Die Roma-Familien aus dem Bethanien wechseln ihr Asyl: Rund 50 von ihnen besetzten am Donnerstag mit Unterstützern die Sankt-Marien-Kirche in der Kreuzberger Wrangelstraße. Bezirk, Senat und Kirchengemeinde zeigten wenig Verständnis für den Schritt.
Die 90 Rumänen mussten die Räume im Bethanien am Mittag verlassen. Mit Einkaufswagen voller Decken und Habseligkeiten tauchten 50 am Nachmittag in der Marien-Kirche auf. Sie breiteten im Kirchengebäude ihre Schlafsäcke aus, plauderten in den Kirchenbänken und nahmen dort ihr Abendessen ein. Draußen knüpften die Bethanien-Bewohner des "New Yorck" Transparente an den Zaun: "Rassistisch Verfolgte sind keine Touristen" und "Rom heißt Mensch".
Die Aktion habe die Gemeinde überrumpelt, sagte Pfarrer Olaf Pollosek der taz. Man werde die Roma vorerst dulden und nicht die Polizei einschalten. "Ich hoffe, dass wir noch heute eine Lösung finden", so Pollosek. Bis in die Abendstunden trafen sich Gemeindemitglieder mit den Roma sowie Bezirks- und Senatsvertretern, um nach einer Lösung zu suchen. "Die Kirche gibt sich als Institution der Nächstenliebe, deshalb sind wir hierhergekommen", so Michael Goldmann vom "New Yorck". Er kritisierte, dass Bezirk und Senat eine politische Lösung verunmöglicht hätten. Seit zehn Tagen lebten die Roma im Bethanien, zuvor hatten sie im Görlitzer Park kampiert.
Der Senat kritisierte seinerseits die Roma und ihre Unterstützer. Schon die Besetzung im Bethanien sei "widerrechtlich" gewesen, so Innensenator Ehrhart Körting (SPD). Anja Wollny, Sprecherin der Sozialsenatorin Heidi Knake-Werner (Linke), sprach von "verhärteten Fronten". "Vielleicht gelingt es nun der Kirche, hier zu vermitteln."
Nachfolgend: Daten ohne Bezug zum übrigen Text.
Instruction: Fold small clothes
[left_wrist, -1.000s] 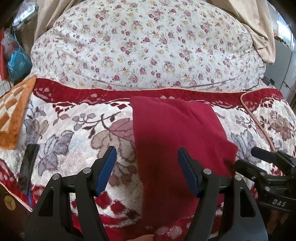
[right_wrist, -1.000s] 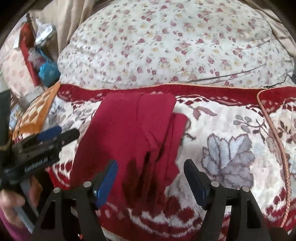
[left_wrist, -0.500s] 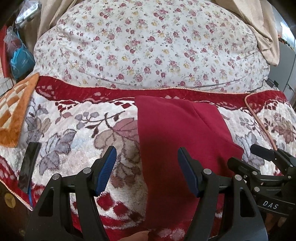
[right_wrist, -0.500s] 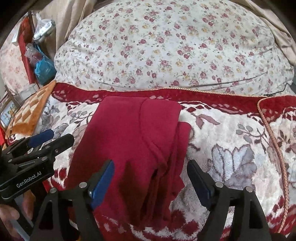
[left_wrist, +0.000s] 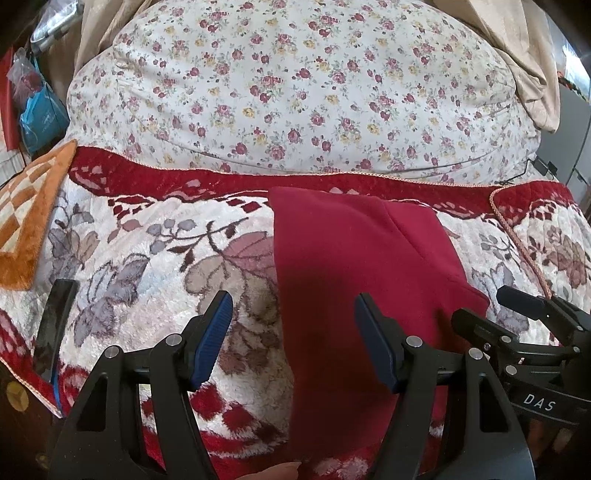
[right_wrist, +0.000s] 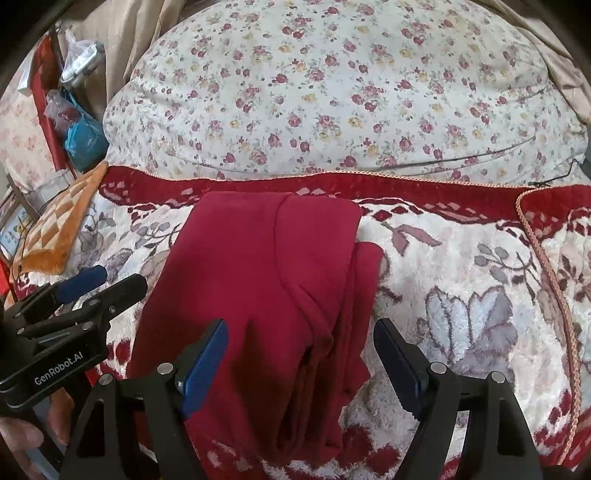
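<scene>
A dark red garment (left_wrist: 351, 277) lies folded in a long strip on the plush floral blanket (left_wrist: 147, 266); it also shows in the right wrist view (right_wrist: 266, 280), with stacked folded edges along its right side. My left gripper (left_wrist: 293, 339) is open and empty, hovering above the garment's near left edge. My right gripper (right_wrist: 301, 365) is open and empty above the garment's near end. Each gripper shows in the other's view: the right gripper (left_wrist: 524, 325) by the garment's right edge, the left gripper (right_wrist: 92, 291) by its left edge.
A large floral-print cushion (left_wrist: 295, 92) rises behind the blanket. An orange checked mat (left_wrist: 26, 221) lies at the left. A dark phone-like object (left_wrist: 55, 314) lies near the blanket's left edge. Bags (right_wrist: 81, 136) stand at far left. A second blanket edge with cord trim (right_wrist: 546, 266) lies at right.
Both grippers have drawn back slightly from the garment, which now sits a little farther off in both views. The garment has not moved. Both stay open.
</scene>
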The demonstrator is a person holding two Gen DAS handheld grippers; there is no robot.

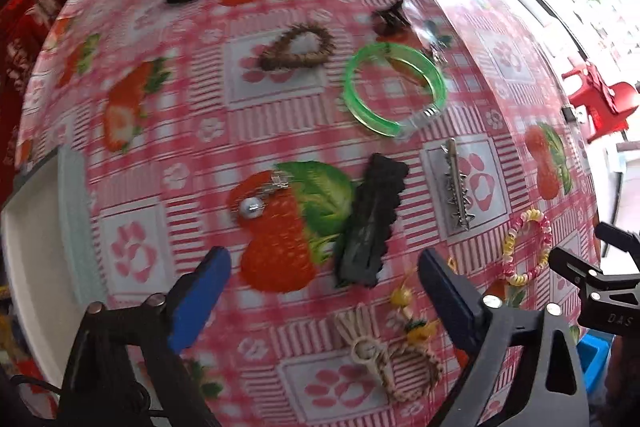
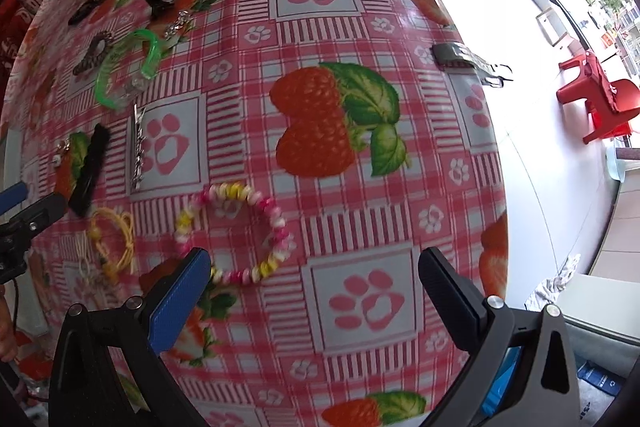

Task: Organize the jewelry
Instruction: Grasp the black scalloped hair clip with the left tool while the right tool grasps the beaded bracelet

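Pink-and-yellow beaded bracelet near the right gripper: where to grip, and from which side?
Likely from straight above. The beaded bracelet lies flat as an open ring on the tablecloth, so put one finger inside and one outside its near arc and pinch across the bead strand. The right gripper is open beside it.

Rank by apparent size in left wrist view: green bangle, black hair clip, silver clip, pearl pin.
1. green bangle
2. black hair clip
3. silver clip
4. pearl pin
Bangle lies farther, so truly largest.

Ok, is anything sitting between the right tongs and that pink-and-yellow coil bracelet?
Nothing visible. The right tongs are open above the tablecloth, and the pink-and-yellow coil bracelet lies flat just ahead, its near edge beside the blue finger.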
Auch der Bürgermeister von Friedrichshain-Kreuzberg, Franz Schulz (Grüne), schüttelte den Kopf: "Diese Aktion macht die Situation für die Roma nicht besser." Jugendstadträtin Monika Herrmann (Grüne) sprach von einer weiteren Zuspitzung der Lage, mit der den Roma keinen Gefallen getan werde.
Noch am Mittag wollte der Senat die Familien in ein Flüchtlingsheim in der Spandauer Motardstraße verlegen. Die Roma lehnten das Angebot aber erneut ab. Man wolle nicht hinter Stacheldraht leben. Auch eine Unterstützung zur Rückreise nach Rumänien wiesen die Familien zurück. "Wir wollen doch nur ein Dach über dem Kopf und eine Arbeit finden", klagte der 40-jährige Ion Aurica, fünffacher Familienvater. Er habe in Alexandria, südlich von Bukarest, gelebt, seine Familie sei dort permanenter Verfolgung ausgesetzt gewesen.
Die "New Yorcker" berichteten, dass die Gesellschaft für Stadtentwicklung (GSE), die das Bethanien verwaltet, am Donnerstag den Roma ein Ultimatum gestellt habe. GSE-Chef Dieter Ruhnke widersprach: Man habe Anzeige wegen Hausfriedensbruchs erstellt, aber keine Räumung verlangt. Mitarbeiter der GSE sagen, dass die "New Yorcker" den Auszug selbst forciert hätten. Ihnen sei die Aufnahme der Roma "schlicht über den Kopf gewachsen". Waren anfangs 30 Roma im Bethanien, wurden zuletzt 90 gezählt. "Die Unterkunft hat sich unter Roma herumgesprochen", so der Sozialarbeiter Miman Jasarovski.
Laut Knake-Werner hat die rumänische Botschaft jegliche Übernahme von Kosten für die Roma abgelehnt. Der Senat halte aber weiterhin das Angebot der Motardstraße aufrecht. Bürgermeister Schulz appellierte gerade aufgrund der vielen Kinder für "eine humanitäre Lösung". Die Roma seien aus einer schwierigen Situation nach Berlin gekommen. Der Kreuzberger CDU-Abgeordnete Kurt Wansner sprach dagegen von einem "Missbrauch der Gastfreundschaft". "Das Verhalten der als Touristen eingereisten Roma ist inakzeptabel."